- [WHAT IS BEING ASKED]:
Output the first line below and each one after it, exactly, up to and including the line holding "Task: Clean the". Pictures should not be copied.

[Start of Attachment]

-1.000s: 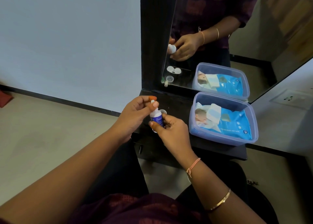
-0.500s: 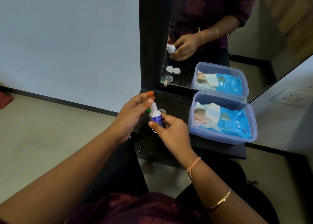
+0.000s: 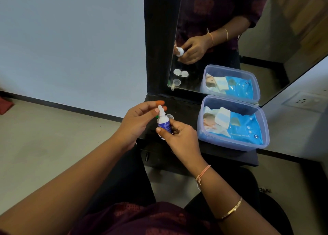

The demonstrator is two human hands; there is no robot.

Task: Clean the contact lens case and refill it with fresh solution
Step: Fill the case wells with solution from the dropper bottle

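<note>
Black shelf (image 3: pixel 185 108) lay beneath your fingers; your right hand (image 3: pixel 179 142) gripped the bottle (image 3: pixel 164 123), fingers curled round its body; your left hand (image 3: pixel 136 122) pinched its nozzle between thumb and fingertips.

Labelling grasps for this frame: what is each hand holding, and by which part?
Both hold the solution bottle. The right hand grips its lower body, and the left hand pinches the white nozzle at the top.

Right hand (image 3: pixel 179 138) gripping bottle (image 3: pixel 164 123), left hand (image 3: pixel 140 117) fingertips pinching its tip, both forearms angled inward
</note>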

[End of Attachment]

- [ANSWER BELOW]:
-1.000s: 
-0.500s: 
+0.000s: 

The demonstrator is two human hands; there is no robot.

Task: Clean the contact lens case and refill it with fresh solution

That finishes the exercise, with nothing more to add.